President Wilson, an accomplished intellectual, believed that a professional bureaucracy could be apolitical and apply professionalism and science to the running of the country’s affairs. His view was that the founder’s Constitution was out of date, and that it needed to be evolved into a Darwinian “living” Constitution.

The Wilsonian theory of a “living” constitution gave birth to an orthodoxy that increasingly dominated the Congress, the judiciary and the administrative state since Wilson’s presidency. Because Congress controls their budgets and the judiciary determines their legitimacy, bureaucrats naturally align themselves with the desires of those who control their destiny. There is very little that government does that isn’t strongly influenced by money and who gets it. Agencies and grants produce work products that tend to support the paymaster’s preordained conclusions. It is the way of human nature.
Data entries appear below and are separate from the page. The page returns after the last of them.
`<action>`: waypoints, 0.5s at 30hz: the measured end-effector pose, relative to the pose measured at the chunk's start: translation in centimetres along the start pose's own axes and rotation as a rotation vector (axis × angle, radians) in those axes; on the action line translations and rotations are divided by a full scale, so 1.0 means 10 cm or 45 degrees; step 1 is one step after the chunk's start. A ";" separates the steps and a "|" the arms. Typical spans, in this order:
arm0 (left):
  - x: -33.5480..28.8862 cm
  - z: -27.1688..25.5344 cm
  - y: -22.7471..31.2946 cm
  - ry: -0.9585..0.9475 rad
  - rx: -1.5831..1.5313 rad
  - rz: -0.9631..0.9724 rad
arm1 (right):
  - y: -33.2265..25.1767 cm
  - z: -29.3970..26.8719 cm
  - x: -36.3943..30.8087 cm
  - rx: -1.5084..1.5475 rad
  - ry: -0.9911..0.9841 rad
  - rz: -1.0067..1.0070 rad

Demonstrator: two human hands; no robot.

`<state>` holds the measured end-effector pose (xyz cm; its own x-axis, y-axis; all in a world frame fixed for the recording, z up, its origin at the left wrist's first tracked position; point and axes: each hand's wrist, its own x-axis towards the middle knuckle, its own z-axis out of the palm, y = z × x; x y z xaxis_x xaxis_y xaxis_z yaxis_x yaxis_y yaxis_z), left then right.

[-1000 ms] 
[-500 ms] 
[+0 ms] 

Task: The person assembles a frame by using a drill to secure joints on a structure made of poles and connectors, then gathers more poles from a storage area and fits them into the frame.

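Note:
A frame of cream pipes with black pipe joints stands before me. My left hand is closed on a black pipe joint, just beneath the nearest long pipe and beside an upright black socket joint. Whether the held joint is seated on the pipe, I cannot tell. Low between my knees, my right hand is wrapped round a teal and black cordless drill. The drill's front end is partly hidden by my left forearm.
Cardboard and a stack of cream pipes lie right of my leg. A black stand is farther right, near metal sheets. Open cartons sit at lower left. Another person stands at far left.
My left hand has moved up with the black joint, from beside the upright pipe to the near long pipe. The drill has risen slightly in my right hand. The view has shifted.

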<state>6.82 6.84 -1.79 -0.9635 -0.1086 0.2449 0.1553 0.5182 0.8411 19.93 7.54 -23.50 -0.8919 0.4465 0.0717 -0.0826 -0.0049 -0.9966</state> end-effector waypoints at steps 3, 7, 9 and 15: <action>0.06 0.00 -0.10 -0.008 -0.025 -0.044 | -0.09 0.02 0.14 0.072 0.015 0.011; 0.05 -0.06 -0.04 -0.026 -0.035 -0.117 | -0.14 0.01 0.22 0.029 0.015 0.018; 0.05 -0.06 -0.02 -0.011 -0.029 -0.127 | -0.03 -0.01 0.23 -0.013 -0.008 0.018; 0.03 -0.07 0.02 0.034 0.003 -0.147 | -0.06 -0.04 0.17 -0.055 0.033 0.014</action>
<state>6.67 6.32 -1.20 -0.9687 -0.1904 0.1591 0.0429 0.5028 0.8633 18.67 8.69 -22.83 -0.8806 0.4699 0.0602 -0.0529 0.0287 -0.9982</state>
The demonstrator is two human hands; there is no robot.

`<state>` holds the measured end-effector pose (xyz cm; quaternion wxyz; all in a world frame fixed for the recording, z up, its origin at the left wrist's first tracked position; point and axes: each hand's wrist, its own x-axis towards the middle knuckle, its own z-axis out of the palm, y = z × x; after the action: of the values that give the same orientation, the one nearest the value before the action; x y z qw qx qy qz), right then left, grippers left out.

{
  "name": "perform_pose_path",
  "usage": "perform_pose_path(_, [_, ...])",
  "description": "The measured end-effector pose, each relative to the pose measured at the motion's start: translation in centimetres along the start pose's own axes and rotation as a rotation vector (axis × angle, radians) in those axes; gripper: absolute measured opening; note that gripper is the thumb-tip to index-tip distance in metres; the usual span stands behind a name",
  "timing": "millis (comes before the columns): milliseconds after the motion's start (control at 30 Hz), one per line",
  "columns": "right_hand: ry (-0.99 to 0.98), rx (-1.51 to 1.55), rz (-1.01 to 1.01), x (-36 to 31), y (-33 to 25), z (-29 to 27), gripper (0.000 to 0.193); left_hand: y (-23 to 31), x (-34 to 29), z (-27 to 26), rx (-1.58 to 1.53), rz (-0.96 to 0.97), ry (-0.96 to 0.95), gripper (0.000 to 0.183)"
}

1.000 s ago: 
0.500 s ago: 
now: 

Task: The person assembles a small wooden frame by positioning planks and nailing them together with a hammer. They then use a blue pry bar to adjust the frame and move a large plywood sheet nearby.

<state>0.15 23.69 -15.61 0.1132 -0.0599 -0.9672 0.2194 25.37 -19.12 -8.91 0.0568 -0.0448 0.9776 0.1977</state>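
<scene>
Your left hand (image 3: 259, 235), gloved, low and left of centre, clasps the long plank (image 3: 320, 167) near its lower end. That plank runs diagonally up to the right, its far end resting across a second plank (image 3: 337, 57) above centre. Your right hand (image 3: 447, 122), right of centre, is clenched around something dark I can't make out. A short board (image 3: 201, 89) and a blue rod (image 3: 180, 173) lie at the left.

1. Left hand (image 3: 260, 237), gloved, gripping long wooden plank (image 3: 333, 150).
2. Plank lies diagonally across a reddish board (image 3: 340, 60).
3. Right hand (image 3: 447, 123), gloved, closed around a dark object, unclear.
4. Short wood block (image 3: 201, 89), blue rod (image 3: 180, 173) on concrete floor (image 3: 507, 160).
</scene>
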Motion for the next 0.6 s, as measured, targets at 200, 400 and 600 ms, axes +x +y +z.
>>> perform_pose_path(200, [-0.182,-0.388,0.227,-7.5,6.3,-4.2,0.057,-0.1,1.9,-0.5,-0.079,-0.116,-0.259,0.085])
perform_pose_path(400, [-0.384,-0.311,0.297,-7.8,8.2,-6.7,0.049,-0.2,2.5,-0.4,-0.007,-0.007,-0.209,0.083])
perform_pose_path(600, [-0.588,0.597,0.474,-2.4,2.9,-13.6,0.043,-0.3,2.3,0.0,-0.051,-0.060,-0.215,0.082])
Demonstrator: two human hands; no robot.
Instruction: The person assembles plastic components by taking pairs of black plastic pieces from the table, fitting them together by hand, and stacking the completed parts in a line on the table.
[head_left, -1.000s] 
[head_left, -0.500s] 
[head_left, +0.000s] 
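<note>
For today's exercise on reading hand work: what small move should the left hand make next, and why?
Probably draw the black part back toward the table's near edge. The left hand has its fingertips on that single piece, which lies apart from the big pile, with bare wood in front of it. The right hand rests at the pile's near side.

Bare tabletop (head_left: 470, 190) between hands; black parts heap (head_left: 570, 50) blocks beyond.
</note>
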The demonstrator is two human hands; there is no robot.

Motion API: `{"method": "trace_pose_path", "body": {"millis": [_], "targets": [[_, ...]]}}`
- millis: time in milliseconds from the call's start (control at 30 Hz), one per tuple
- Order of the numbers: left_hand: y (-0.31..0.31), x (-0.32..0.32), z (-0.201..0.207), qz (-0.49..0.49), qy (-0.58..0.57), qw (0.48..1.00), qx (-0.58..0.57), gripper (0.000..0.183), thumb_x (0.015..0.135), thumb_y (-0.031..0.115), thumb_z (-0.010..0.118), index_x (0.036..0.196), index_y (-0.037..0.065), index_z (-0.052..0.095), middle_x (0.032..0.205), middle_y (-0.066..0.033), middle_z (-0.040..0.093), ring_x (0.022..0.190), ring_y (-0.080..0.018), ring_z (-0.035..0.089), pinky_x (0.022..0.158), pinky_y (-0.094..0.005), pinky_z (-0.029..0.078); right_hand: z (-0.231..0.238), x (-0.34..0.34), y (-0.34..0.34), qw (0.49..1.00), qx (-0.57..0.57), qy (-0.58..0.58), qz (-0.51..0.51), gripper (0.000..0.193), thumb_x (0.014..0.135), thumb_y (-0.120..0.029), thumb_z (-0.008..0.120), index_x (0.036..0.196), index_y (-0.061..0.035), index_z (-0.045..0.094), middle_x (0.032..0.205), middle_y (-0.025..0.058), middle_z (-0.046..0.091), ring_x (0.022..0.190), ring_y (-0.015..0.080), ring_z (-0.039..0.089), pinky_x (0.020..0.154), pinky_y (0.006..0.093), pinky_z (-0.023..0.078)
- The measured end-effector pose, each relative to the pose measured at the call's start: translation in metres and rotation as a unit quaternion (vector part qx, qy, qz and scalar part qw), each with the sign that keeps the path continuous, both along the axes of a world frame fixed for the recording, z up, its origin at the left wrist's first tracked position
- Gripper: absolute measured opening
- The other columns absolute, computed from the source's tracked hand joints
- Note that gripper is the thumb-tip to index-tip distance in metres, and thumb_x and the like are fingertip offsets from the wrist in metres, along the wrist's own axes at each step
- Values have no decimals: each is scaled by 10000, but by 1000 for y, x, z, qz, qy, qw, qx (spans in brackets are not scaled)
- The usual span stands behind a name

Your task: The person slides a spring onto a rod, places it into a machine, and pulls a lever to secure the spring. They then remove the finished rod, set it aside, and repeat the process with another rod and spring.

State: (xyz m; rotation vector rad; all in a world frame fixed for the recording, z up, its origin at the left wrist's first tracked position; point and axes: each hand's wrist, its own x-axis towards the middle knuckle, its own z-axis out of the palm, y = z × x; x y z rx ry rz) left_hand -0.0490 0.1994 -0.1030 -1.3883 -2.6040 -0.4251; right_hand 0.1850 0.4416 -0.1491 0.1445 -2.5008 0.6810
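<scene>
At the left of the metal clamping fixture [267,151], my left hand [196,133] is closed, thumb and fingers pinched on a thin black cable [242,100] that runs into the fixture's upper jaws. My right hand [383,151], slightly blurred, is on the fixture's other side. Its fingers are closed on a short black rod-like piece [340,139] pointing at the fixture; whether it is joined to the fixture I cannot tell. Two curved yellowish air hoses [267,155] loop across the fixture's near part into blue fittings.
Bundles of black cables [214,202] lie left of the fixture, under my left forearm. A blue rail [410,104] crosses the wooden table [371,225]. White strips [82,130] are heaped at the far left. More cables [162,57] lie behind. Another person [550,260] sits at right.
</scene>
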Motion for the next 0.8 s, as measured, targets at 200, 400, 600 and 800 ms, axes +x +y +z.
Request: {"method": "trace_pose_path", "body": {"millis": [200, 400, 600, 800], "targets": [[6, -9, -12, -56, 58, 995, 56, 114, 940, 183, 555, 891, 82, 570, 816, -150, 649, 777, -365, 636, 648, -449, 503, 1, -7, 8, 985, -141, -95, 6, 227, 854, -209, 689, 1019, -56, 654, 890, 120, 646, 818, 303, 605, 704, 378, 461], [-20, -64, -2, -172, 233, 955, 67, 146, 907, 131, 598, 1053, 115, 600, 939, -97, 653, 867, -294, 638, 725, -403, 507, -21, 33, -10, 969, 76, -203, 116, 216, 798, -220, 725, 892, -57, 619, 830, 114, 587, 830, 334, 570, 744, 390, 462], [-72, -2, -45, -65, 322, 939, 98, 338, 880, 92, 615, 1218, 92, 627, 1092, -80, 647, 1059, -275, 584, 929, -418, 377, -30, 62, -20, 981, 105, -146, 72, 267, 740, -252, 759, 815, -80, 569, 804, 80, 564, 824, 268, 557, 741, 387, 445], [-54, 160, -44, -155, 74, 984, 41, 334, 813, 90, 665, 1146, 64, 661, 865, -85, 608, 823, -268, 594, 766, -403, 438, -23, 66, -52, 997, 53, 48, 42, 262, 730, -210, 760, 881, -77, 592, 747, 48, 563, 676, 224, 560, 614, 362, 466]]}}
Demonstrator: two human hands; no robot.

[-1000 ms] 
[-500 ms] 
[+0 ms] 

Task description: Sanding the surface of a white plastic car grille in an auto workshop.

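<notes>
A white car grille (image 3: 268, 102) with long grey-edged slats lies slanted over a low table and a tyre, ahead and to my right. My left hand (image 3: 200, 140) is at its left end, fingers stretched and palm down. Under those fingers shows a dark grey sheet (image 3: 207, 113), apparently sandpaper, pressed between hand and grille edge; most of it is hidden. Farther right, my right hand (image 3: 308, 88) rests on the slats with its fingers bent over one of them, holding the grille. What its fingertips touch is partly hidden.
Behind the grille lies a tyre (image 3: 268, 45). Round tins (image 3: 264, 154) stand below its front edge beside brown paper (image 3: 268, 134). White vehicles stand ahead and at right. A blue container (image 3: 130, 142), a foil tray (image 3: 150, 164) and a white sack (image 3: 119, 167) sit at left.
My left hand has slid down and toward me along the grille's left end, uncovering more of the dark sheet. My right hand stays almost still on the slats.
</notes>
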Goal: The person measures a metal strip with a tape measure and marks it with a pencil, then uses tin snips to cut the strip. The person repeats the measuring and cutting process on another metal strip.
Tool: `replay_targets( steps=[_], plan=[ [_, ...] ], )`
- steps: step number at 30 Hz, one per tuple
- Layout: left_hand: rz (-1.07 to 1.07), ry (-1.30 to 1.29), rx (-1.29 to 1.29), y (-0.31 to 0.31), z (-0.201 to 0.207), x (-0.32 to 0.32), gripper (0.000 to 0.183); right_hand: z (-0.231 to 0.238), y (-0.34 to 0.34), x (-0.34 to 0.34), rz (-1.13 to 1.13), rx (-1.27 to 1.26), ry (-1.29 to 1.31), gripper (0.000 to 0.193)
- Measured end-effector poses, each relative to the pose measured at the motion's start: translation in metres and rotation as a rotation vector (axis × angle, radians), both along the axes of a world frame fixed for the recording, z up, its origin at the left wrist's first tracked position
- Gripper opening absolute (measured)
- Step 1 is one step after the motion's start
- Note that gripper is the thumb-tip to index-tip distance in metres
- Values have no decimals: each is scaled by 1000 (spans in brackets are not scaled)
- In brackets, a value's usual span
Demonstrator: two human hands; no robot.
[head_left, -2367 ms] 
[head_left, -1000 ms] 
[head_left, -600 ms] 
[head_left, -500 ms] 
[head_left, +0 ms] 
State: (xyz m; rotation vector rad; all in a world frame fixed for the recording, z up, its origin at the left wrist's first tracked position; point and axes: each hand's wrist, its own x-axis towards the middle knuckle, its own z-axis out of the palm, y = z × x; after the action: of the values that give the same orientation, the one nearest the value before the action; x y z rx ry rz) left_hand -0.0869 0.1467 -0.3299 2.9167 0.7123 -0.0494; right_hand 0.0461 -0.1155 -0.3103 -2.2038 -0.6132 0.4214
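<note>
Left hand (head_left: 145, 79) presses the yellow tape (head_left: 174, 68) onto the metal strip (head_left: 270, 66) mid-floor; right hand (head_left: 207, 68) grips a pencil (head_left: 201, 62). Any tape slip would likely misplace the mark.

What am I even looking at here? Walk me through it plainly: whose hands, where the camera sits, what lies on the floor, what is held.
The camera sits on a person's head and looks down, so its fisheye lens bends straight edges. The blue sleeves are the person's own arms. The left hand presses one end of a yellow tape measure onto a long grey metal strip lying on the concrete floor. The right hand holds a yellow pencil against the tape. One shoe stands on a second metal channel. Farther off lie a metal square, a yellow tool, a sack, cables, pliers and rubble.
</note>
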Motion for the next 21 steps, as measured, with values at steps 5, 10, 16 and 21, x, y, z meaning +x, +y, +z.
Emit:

So much for the apolitical professionals in government and the scientific community who depend on government grants in academia and think tanks. Whether they understand it or not, the fact is that the “apolitical professionals” have become weaponized functionaries of the political establishment.

The three constitutionally separate and distinct branches of government are being merged into the Wilsonian concept of a unified, parliamentary government. The executive, legislative, and judicial branches are muddled together using Wilson’s “living” Constitution theory to make law based on legislative or judicial intent rather than Constitutional restraint.

The written U.S. Constitution, Article V says in its entirety: “The Congress, whenever two thirds of both Houses shall deem it necessary, shall propose Amendments to this Constitution, or, on the Application of the Legislatures of two thirds of the several States, shall call a Convention for proposing Amendments, which, in either Case, shall be valid to all Intents and Purposes, as Part of this Constitution, when ratified by the Legislatures of three fourths of the several States, or by Conventions in three fourths thereof, as the one or the other Mode of Ratification may be proposed by the Congress; Provided that no Amendment which may be made prior to the Year One thousand eight hundred and eight shall in any Manner affect the first and fourth Clauses in the Ninth Section of the first Article; and that no State, without its Consent, shall be deprived of its equal Suffrage in the Senate.”

Since the 1920s, the Ivy League law schools have increasingly taught Wilson’s theory that the Constitution should be “living” and the law should evolve the way British law evolves. That is to say that the executive, the legislature and the Judiciary can all make law. Giving heavy weight to precedent is how the British keep order in a chaotic system. Wilson’s theory of a “living” Constitution creates the same chaos here as in Britain. 

The more Wilson’s theory has become dominant in all three branches of our government, the more precedent has become necessary to control the chaos. The end result of unifying government using the “living” Constitution model is the subjugation of the people’s inalienable, God-given rights to the will of the governing elites and the establishment of our government.

Our written Constitution provides for limited government whose purpose is to serve and protect the rights of the American people from without and within. Because it is the basis for all law, our written Constitution has little need for precedent as the means of ordering our society.

Not that there is no need for precedent in Court decisions, but no previous or current court ruling can amend the Constitution without going through the process described in Article V. The courts can declare a law unconstitutional, but they cannot usurp the rights and powers of the legislature, the executive, the states or the people.